Risks and Complications of ERCP
- Some people may experience an allergic reaction to the iodine-based contrast dye, which can cause symptoms such as nausea, sneezing, vomiting, hives, and occasionally a life-threatening response called anaphylactic shock. Emergency medications and equipment are kept readily available.
- Your throat may be sore and you may feel bloated after the procedure from air in your stomach.
- Rare complications after ERCP include inflammation of the pancreas (pancreatitis); infection; perforation of the esophagus, stomach, or duodenum; bleeding; and respiratory arrest due to oversedation.
- Severe complications develop in fewer than 1% of procedures.
- Certain medications administered during the test may cause side effects such as dry mouth, nausea, or urine retention.
After the ERCP
- You are taken to a recovery room, where your vital signs are monitored and you are observed for any adverse reaction to the anesthetic or other complications.

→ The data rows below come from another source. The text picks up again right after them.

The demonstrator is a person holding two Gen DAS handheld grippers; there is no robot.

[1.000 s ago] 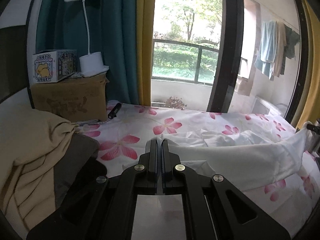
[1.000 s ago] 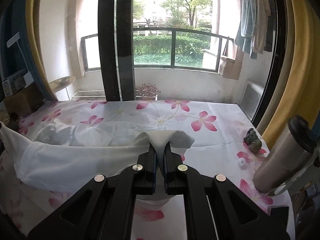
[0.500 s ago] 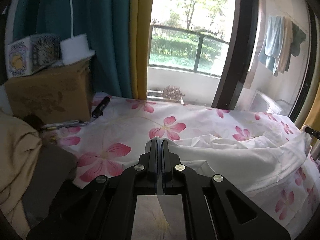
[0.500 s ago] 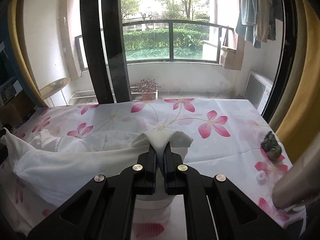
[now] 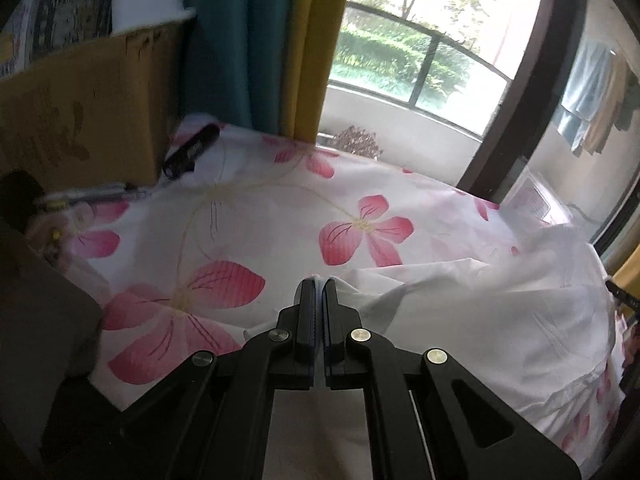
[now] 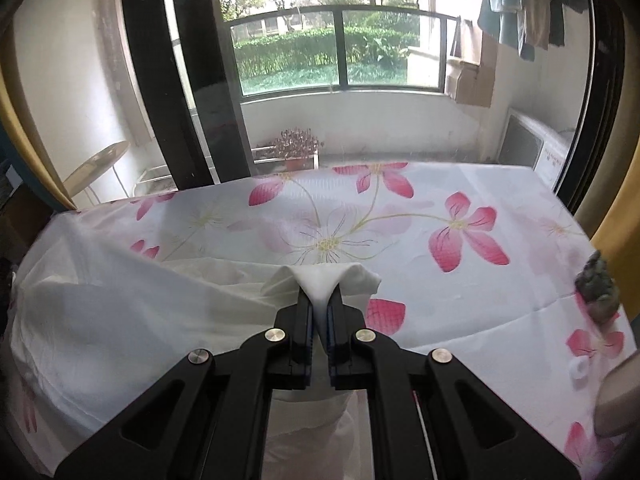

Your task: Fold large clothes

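Note:
A large white garment lies across a bed with a white sheet printed with pink flowers. My left gripper is shut on one edge of the garment, low over the sheet. My right gripper is shut on another edge of the same garment, where a bunched fold sticks out past the fingertips. The cloth hangs stretched between the two grippers, its fold lifted off the flowered sheet.
A cardboard box stands at the far left of the bed with a black cylinder and pens beside it. A small dark figurine and a metal flask sit at the right edge. Glass balcony doors stand behind the bed.
Both grippers have moved forward and down toward the far side of the bed, carrying the garment edge with them. The box and window now look nearer.

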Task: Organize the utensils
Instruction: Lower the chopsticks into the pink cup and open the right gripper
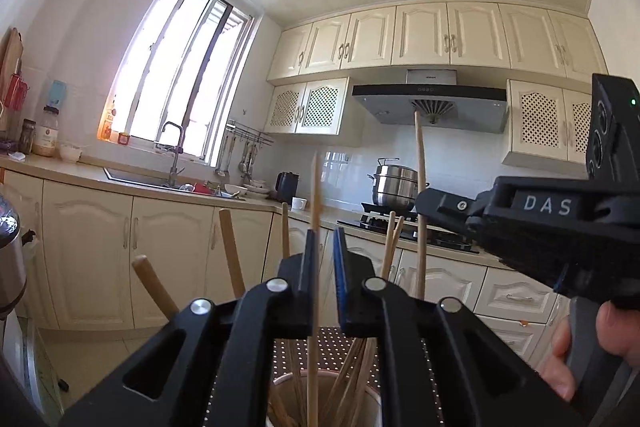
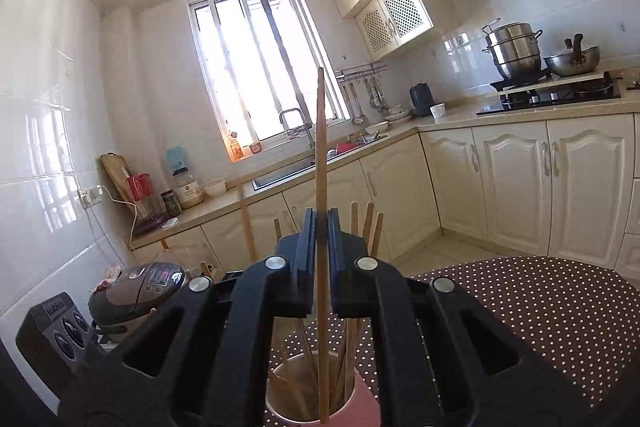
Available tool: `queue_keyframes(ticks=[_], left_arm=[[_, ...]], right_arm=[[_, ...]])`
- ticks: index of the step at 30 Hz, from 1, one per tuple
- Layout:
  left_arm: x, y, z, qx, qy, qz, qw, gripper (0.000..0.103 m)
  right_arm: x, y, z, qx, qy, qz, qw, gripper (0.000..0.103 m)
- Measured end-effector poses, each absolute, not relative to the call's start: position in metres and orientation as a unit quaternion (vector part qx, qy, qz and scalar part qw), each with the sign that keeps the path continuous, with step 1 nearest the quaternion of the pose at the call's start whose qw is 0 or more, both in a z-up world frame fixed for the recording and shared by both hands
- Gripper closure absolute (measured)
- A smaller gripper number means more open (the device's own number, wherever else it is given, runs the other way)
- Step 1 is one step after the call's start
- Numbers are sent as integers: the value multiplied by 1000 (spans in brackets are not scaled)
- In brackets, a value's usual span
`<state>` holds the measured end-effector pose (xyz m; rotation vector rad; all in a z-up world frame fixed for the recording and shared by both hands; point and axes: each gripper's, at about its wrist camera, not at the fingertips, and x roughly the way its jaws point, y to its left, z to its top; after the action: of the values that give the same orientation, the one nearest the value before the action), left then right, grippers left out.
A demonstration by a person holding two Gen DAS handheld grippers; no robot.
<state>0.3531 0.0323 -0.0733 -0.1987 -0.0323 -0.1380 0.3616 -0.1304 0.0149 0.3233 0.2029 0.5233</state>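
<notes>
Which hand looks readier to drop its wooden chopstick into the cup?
Probably the left gripper: its jaws stand apart around a thin wooden chopstick already reaching into the cup. The right gripper is clamped on its chopstick.

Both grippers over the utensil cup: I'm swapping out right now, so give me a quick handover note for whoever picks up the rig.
Left gripper: jaws slightly apart, a thin chopstick standing upright between them, resting against one pad, its lower end down in the cup.
Right gripper: shut on a long wooden chopstick, upright, lower end inside the cup's mouth.
Cup sits on the polka-dot table and already holds several wooden utensils.
Left to do: let both sticks go into the cup, then back the grippers away.
</notes>
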Motion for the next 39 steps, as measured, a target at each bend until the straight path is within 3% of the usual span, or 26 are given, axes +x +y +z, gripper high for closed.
queue_keyframes(ticks=[2,34,39], left_arm=[[353,35,-73,-106,-15,-73,992,78],[340,55,-62,-84,36,-32,995,69],[337,49,-61,-61,46,-29,997,61]], right_arm=[[362,-128,14,157,96,256,949,97],[339,-106,-11,121,117,269,948,97],[334,-107,-17,115,131,268,948,96]])
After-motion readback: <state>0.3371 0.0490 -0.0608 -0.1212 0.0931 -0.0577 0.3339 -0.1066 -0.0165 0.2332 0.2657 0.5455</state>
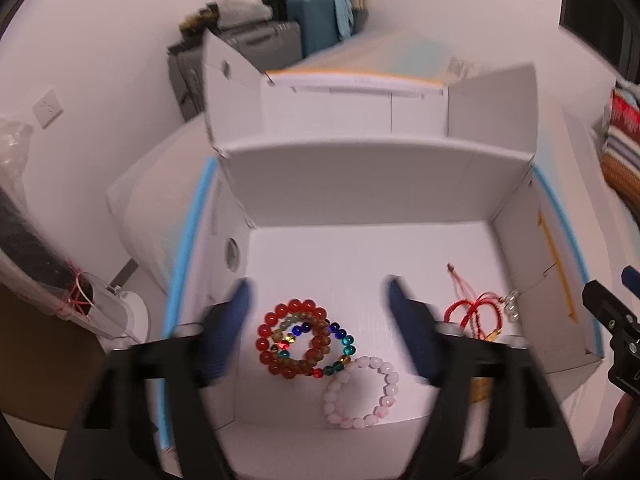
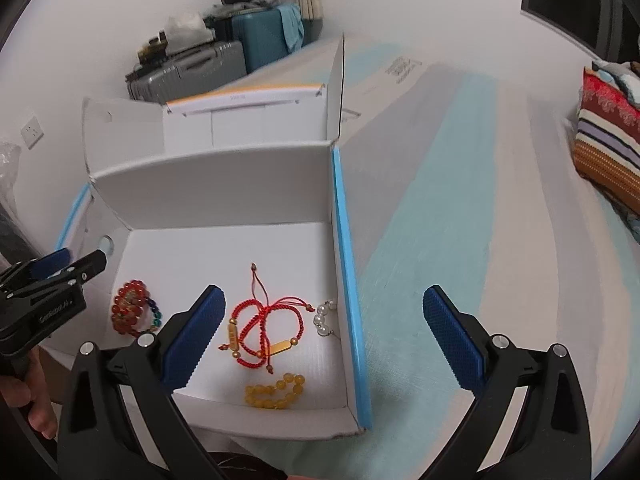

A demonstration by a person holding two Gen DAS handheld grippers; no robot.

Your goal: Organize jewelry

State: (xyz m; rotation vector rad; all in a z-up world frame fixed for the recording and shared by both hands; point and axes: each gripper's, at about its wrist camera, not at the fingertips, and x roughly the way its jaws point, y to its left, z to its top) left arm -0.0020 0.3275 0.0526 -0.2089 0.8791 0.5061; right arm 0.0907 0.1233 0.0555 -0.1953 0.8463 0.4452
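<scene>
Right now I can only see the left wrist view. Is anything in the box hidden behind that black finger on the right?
Observer: Yes. A yellow bead bracelet lies near the front of the white box, just in front of the red cord bracelets.
Operator: Where is the other tool?
Observer: The right gripper hangs with its jaws wide open, straddling the box's blue-edged wall.
Operator: Is it holding anything?
Observer: No, nothing is held between its jaws.
</scene>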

- Once the sedation wears off, you may usually return home. Arrange for someone to drive you.
- If therapeutic procedures were performed, you may need to stay in the hospital overnight for observation.
- You may experience a feeling of fullness, cramping, or flatulence for several hours after the test.

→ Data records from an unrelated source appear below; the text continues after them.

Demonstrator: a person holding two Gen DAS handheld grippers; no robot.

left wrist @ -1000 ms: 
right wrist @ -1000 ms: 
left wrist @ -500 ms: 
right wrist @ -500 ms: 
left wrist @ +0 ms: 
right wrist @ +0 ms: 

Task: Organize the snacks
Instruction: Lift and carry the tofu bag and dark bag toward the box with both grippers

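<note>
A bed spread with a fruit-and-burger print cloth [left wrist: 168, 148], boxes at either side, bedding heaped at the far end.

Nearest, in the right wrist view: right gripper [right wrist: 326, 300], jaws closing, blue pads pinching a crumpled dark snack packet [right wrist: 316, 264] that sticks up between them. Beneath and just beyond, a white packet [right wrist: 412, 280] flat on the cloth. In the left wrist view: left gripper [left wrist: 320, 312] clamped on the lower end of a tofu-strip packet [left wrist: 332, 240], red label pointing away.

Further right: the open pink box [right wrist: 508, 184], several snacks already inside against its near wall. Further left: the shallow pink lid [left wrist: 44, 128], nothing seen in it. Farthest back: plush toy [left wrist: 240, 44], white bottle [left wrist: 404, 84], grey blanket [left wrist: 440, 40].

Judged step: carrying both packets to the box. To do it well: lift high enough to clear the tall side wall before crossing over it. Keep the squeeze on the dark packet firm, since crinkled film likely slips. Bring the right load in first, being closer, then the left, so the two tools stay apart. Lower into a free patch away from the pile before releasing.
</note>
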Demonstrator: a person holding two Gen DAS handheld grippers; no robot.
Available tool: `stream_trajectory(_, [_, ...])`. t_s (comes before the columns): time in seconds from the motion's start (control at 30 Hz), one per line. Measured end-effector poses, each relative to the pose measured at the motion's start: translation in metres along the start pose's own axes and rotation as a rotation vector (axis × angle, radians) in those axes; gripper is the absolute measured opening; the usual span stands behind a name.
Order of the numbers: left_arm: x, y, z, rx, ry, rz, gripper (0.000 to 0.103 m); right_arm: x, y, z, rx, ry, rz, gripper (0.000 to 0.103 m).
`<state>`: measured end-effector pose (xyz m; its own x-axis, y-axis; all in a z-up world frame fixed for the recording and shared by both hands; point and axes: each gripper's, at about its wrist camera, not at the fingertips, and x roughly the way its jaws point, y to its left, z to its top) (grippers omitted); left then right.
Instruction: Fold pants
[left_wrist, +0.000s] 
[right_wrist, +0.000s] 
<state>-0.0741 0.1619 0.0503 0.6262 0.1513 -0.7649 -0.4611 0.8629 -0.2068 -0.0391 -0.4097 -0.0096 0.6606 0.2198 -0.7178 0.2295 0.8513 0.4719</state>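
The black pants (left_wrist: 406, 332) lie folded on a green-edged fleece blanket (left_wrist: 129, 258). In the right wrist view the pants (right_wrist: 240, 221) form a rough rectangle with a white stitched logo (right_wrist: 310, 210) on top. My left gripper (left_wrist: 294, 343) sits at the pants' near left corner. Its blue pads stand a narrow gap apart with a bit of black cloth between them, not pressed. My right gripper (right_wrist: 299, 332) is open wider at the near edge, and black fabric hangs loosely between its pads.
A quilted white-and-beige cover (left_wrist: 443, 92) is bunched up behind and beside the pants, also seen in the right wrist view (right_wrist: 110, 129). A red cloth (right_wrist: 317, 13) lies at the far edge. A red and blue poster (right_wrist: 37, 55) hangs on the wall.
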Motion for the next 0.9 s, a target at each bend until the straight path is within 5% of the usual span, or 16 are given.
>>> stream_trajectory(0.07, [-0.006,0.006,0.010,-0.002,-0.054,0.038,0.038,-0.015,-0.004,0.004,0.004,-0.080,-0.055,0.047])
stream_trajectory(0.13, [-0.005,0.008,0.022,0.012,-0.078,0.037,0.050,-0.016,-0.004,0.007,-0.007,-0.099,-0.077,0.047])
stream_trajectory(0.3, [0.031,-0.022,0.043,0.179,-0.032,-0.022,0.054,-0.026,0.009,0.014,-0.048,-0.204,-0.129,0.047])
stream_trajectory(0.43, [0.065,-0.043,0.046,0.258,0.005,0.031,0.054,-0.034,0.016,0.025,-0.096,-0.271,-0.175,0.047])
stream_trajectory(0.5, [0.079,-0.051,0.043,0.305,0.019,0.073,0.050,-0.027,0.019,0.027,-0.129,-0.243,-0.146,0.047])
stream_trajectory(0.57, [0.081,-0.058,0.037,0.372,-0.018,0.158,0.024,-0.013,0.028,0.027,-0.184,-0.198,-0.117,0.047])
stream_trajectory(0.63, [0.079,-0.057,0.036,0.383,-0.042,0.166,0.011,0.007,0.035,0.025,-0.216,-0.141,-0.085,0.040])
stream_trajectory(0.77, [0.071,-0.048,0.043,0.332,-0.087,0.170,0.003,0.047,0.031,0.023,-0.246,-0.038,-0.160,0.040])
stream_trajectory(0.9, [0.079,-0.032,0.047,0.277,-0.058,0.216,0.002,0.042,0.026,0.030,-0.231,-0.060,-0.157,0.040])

- Do not eat or drink until your gag reflex returns, usually in a few hours. (Touching the back of the throat with a tongue depressor tests for this reflex.) You may then drink fluids and have a light meal, according to your doctor’s instructions.
- You may have a sore throat for several days. Lozenges or a warm saline gargle may provide some relief.
- Contact your doctor immediately if you develop abdominal or back pain or blood in the stool after this test.
Results of ERCP
- The doctor examines the x-rays for evidence of stones, tumors, strictures, or other abnormalities in the biliary and pancreatic ducts. In some instances, this review will prompt immediate interventions during ERCP, such as placement of a stent to widen a narrowed duct.
- If any tissue, cell, or fluid samples were obtained, the specimen containers may be sent to several different laboratories for examination. The samples will be analyzed for evidence of infection, inflammation, or cancer.
- If a definitive diagnosis cannot be made, additional tests may be ordered.